The SHO stocks will not be reflecting the "following a short seller" down" observation, of course...but virtually everything else is the same. You'll see a bit more of a downward move vs. non Sho stocks on down market days, IMO. Don
Actually, I've found that these stocks love to spike up a lot more than their non-sho counterparts in order to scare weaker traders out, which in fact can make them sometimes more difficult to go short. You don't want to short them after they've moved down, especially with a nice size offer, because suddenly the offer will be pulled or even taken out. But then trying to short on the spike it can actually be much tougher than you'd expect to get a fill, even with NX, since the specialist will then go to a 100 share lot (which is un-NXable). The next thing you know the stocks back down trading lower in a blink. So, ironically enough, SHO stocks have in a way seemed to increase potential upticks, at least in my humble experience. If you're gonna try to short 'em, I would still suggest waiting for the inevitable spike.

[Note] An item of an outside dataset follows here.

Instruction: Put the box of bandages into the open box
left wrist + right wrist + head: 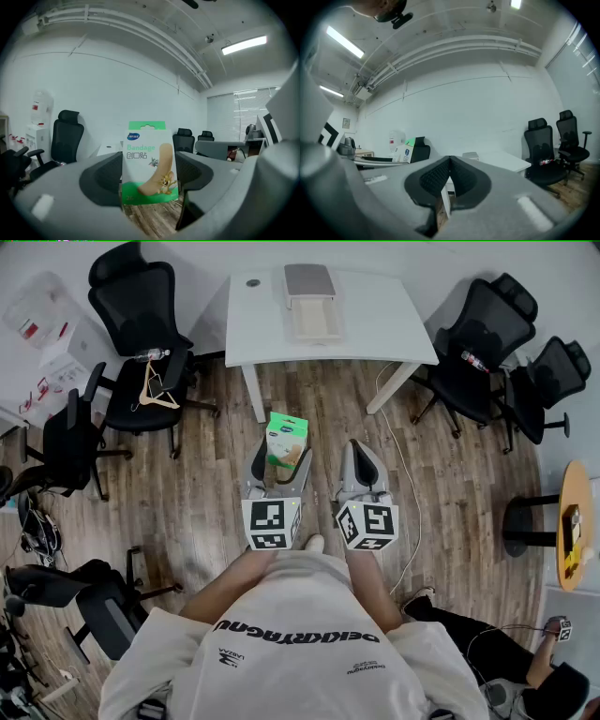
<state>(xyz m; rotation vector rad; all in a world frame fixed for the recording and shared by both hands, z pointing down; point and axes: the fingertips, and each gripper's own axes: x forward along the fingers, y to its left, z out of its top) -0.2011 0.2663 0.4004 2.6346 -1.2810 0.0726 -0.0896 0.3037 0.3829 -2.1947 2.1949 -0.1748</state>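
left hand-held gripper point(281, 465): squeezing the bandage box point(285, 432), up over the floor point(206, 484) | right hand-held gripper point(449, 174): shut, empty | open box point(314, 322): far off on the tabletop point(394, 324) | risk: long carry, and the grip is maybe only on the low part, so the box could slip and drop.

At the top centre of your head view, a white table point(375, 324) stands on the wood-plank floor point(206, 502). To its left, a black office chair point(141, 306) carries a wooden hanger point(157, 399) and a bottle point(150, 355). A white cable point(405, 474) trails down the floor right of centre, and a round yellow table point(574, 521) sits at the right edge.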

Good points...and, for everyone's benefit, this shows how important it is to follow the stocks yourself, become very familiar with them, and see these types of trends. Don
don, what's your take on the effect the new nyse hybrid system will have for your style of trading? Do you think it will change a big part of the game for you and your traders? That's one thing I like with tymorapro, is that even if certain aspects of the game may change, there are still many other types of trade ideas to consider. It becomes mostly a matter of finding the patterns and setups that a trader is most comfortable with. Do you or any of your traders use tools like tymorapro for additional analysis or perhaps considering to in the future, possibly due to the changes coming down the pike? I think your traders now use mostly rediplus over there if I understand correctly.
For an entry of any position, simply looking at the level I may be superficial. I don't think you can quite make an entry decision simply based on the structure of level I.